§ **What the task requires**: Write out all the data again, exactly as shown.

§ **Data in this exercise**:
::::

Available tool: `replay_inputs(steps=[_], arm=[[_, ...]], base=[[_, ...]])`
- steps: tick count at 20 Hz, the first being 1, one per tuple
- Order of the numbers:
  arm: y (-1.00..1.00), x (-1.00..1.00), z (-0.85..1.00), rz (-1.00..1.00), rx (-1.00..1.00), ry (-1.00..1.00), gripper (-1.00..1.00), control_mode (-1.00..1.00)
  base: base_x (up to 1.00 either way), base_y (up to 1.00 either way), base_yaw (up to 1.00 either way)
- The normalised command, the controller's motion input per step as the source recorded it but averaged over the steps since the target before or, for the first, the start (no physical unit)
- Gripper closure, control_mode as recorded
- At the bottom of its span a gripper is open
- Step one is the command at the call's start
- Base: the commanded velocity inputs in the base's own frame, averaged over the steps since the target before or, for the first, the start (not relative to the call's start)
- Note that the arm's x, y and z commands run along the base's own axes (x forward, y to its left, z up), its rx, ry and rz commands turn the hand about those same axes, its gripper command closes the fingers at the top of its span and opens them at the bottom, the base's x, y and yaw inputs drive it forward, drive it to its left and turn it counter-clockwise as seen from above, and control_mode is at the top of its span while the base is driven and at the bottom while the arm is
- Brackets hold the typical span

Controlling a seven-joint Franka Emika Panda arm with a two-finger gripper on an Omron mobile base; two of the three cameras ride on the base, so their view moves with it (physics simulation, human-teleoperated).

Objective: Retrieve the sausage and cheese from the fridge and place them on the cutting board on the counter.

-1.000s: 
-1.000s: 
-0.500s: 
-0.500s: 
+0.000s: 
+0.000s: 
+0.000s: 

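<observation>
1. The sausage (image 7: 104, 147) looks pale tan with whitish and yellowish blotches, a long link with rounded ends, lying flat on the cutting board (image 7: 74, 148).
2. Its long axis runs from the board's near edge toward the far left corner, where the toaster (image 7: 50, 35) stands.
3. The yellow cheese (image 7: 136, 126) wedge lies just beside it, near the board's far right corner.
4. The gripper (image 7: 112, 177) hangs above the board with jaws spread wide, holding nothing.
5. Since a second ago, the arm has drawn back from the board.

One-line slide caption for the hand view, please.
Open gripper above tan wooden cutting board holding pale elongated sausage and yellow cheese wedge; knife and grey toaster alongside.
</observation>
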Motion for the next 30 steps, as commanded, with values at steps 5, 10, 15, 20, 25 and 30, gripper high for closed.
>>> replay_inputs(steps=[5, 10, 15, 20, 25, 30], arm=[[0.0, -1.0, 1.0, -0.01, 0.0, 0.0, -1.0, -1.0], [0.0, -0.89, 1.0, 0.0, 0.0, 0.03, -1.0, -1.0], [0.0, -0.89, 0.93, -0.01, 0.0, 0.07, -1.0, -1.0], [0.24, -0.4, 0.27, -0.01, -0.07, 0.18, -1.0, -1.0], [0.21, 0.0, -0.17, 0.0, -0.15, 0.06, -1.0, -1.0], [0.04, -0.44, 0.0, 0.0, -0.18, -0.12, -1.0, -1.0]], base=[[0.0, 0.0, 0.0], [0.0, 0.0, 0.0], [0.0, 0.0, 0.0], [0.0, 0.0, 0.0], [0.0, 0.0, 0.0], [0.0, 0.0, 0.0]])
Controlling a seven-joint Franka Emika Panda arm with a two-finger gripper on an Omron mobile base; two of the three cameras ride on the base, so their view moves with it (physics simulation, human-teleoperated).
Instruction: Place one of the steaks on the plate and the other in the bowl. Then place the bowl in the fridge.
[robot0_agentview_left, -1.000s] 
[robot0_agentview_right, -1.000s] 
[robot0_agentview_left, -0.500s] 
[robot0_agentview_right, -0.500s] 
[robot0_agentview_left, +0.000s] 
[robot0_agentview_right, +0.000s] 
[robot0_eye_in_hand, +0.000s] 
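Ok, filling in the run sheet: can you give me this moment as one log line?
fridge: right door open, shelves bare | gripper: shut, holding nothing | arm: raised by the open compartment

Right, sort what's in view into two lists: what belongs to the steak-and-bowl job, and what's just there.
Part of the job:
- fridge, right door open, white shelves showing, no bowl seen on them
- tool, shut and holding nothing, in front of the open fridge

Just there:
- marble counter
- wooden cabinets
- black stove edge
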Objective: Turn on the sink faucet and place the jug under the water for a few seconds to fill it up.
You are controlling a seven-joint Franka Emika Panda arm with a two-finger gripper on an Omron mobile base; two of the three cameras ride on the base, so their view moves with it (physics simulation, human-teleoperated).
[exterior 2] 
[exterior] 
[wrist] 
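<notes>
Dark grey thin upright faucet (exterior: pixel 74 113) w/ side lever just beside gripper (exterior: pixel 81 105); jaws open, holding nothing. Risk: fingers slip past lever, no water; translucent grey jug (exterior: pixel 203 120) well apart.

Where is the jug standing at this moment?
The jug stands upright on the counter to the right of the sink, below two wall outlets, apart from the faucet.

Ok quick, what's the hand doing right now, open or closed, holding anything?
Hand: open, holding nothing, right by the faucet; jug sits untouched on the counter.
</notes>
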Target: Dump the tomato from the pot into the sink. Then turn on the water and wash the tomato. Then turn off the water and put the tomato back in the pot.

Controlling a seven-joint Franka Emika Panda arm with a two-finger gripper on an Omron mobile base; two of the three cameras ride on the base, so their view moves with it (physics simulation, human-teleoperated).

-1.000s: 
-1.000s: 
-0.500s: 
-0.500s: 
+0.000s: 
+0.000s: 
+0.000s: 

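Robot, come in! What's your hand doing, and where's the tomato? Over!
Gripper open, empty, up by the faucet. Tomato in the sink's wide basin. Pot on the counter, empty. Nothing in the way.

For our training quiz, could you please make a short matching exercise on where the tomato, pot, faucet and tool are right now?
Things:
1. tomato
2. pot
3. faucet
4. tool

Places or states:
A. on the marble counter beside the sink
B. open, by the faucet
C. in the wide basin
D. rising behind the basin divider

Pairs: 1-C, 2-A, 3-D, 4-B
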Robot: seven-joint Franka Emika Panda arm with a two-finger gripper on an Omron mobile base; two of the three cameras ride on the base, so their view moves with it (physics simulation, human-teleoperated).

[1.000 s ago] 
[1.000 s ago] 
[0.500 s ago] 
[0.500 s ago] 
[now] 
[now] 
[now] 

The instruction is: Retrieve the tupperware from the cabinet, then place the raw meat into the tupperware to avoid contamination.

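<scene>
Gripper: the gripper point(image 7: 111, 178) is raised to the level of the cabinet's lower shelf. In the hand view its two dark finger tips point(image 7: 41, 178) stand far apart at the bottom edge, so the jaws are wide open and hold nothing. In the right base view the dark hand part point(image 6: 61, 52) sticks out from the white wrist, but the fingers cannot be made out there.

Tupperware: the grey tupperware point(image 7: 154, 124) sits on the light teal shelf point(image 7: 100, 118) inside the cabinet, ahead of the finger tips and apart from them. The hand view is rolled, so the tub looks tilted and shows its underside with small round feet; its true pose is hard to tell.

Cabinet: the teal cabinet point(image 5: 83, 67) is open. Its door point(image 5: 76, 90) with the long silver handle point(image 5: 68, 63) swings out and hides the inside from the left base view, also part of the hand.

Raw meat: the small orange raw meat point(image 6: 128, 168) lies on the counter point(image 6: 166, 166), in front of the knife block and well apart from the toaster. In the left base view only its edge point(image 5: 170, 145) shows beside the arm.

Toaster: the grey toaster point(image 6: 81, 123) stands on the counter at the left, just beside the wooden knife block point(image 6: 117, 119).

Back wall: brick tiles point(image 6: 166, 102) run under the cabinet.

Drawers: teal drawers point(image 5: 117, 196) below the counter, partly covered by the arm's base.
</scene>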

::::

§ **Answer to this exercise**:
Available tool: `replay_inputs(steps=[_], arm=[[_, ...]], base=[[_, ...]])`
- steps: tick count at 20 Hz, the first being 1, one per tuple
- Order of the numbers:
  arm: y (-1.00..1.00), x (-1.00..1.00), z (-0.85..1.00), rz (-1.00..1.00), rx (-1.00..1.00), ry (-1.00..1.00), gripper (-1.00..1.00), control_mode (-1.00..1.00)
  base: base_x (up to 1.00 either way), base_y (up to 1.00 either way), base_yaw (up to 1.00 either way)
- The normalised command, the controller's motion input per step as the source recorded it but averaged over the steps since the target before or, for the first, the start (no physical unit)
- Gripper closure, control_mode as recorded
- At the bottom of its span a gripper is open
- Step one is the command at the call's start
- Base: the commanded velocity inputs in the base's own frame, averaged over the steps since the target before or, for the first, the start (not relative to the call's start)
- Note that the arm's x, y and z commands run along the base's own axes (x forward, y to its left, z up), its rx, ry and rz commands turn the hand about those same axes, its gripper command closes the fingers at the top of its span and opens them at the bottom, the base's x, y and yaw inputs drive it forward, drive it to its left and turn it counter-clockwise as seen from above, and control_mode is at the top of its span while the base is driven and at the bottom while the arm is
- Brackets hold the typical span

Controlling a seven-joint Franka Emika Panda arm with a two-finger gripper on an Omron mobile base; two of the three cameras ride on the base, so their view moves with it (physics simulation, human-teleoperated).

Objective: Retrieve the sausage and cheese from the fridge and place them on the cutting board on the counter.

-1.000s: 
-1.000s: 
-0.500s: 
-0.500s: 
+0.000s: 
+0.000s: 
+0.000s: 

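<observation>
1. The sausage (image 7: 104, 147) looks pale tan with whitish and yellowish blotches, a long link with rounded ends, lying flat on the cutting board (image 7: 74, 148).
2. Its long axis runs from the board's near edge toward the far left corner, where the toaster (image 7: 50, 35) stands.
3. The yellow cheese (image 7: 136, 126) wedge lies just beside it, near the board's far right corner.
4. The gripper (image 7: 112, 177) hangs above the board with jaws spread wide, holding nothing.
5. Since a second ago, the arm has drawn back from the board.

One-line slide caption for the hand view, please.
Open gripper above tan wooden cutting board holding pale elongated sausage and yellow cheese wedge; knife and grey toaster alongside.
</observation>
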Motion for the next 30 steps, as commanded, with values at steps 5, 10, 15, 20, 25 and 30, gripper high for closed.
>>> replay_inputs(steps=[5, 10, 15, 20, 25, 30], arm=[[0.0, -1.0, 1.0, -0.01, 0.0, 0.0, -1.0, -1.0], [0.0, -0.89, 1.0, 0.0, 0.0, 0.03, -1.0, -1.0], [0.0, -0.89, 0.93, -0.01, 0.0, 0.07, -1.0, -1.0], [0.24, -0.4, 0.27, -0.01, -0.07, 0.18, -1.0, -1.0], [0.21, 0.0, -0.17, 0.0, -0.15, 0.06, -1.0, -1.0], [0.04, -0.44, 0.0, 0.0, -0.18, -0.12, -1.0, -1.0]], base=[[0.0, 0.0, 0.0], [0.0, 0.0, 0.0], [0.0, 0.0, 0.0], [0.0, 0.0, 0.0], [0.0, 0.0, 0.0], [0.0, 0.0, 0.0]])
Controlling a seven-joint Franka Emika Panda arm with a two-finger gripper on an Omron mobile base; two of the three cameras ride on the base, so their view moves with it (physics simulation, human-teleoperated).
Instruction: Place one of the steaks on the plate and the other in the bowl. Then place the bowl in the fridge.
[robot0_agentview_left, -1.000s] 
[robot0_agentview_right, -1.000s] 
[robot0_agentview_left, -0.500s] 
[robot0_agentview_right, -0.500s] 
[robot0_agentview_left, +0.000s] 
[robot0_agentview_right, +0.000s] 
[robot0_eye_in_hand, +0.000s] 
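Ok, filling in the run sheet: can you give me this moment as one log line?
fridge: right door open, shelves bare | gripper: shut, holding nothing | arm: raised by the open compartment

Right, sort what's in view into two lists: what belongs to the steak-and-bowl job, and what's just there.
Part of the job:
- fridge, right door open, white shelves showing, no bowl seen on them
- tool, shut and holding nothing, in front of the open fridge

Just there:
- marble counter
- wooden cabinets
- black stove edge
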Objective: Turn on the sink faucet and place the jug under the water for a few seconds to fill it up.
You are controlling a seven-joint Franka Emika Panda arm with a two-finger gripper on an Omron mobile base; two of the three cameras ride on the base, so their view moves with it (physics simulation, human-teleoperated).
[exterior 2] 
[exterior] 
[wrist] 
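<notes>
Dark grey thin upright faucet (exterior: pixel 74 113) w/ side lever just beside gripper (exterior: pixel 81 105); jaws open, holding nothing. Risk: fingers slip past lever, no water; translucent grey jug (exterior: pixel 203 120) well apart.

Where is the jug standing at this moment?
The jug stands upright on the counter to the right of the sink, below two wall outlets, apart from the faucet.

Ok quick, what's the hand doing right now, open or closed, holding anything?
Hand: open, holding nothing, right by the faucet; jug sits untouched on the counter.
</notes>
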Target: Dump the tomato from the pot into the sink. Then turn on the water and wash the tomato. Then turn off the water and put the tomato back in the pot.

Controlling a seven-joint Franka Emika Panda arm with a two-finger gripper on an Omron mobile base; two of the three cameras ride on the base, so their view moves with it (physics simulation, human-teleoperated).

-1.000s: 
-1.000s: 
-0.500s: 
-0.500s: 
+0.000s: 
+0.000s: 
+0.000s: 

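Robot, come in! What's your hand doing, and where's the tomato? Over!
Gripper open, empty, up by the faucet. Tomato in the sink's wide basin. Pot on the counter, empty. Nothing in the way.

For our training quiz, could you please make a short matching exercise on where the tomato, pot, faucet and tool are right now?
Things:
1. tomato
2. pot
3. faucet
4. tool

Places or states:
A. on the marble counter beside the sink
B. open, by the faucet
C. in the wide basin
D. rising behind the basin divider

Pairs: 1-C, 2-A, 3-D, 4-B
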Robot: seven-joint Franka Emika Panda arm with a two-finger gripper on an Omron mobile base; two of the three cameras ride on the base, so their view moves with it (physics simulation, human-teleoperated).

[1.000 s ago] 
[1.000 s ago] 
[0.500 s ago] 
[0.500 s ago] 
[now] 
[now] 
[now] 

The instruction is: Retrieve the tupperware from the cabinet, then place the raw meat into the tupperware to avoid contamination.

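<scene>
Gripper: the gripper point(image 7: 111, 178) is raised to the level of the cabinet's lower shelf. In the hand view its two dark finger tips point(image 7: 41, 178) stand far apart at the bottom edge, so the jaws are wide open and hold nothing. In the right base view the dark hand part point(image 6: 61, 52) sticks out from the white wrist, but the fingers cannot be made out there.

Tupperware: the grey tupperware point(image 7: 154, 124) sits on the light teal shelf point(image 7: 100, 118) inside the cabinet, ahead of the finger tips and apart from them. The hand view is rolled, so the tub looks tilted and shows its underside with small round feet; its true pose is hard to tell.

Cabinet: the teal cabinet point(image 5: 83, 67) is open. Its door point(image 5: 76, 90) with the long silver handle point(image 5: 68, 63) swings out and hides the inside from the left base view, also part of the hand.

Raw meat: the small orange raw meat point(image 6: 128, 168) lies on the counter point(image 6: 166, 166), in front of the knife block and well apart from the toaster. In the left base view only its edge point(image 5: 170, 145) shows beside the arm.

Toaster: the grey toaster point(image 6: 81, 123) stands on the counter at the left, just beside the wooden knife block point(image 6: 117, 119).

Back wall: brick tiles point(image 6: 166, 102) run under the cabinet.

Drawers: teal drawers point(image 5: 117, 196) below the counter, partly covered by the arm's base.
</scene>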

The answer to this exercise has been written out completely.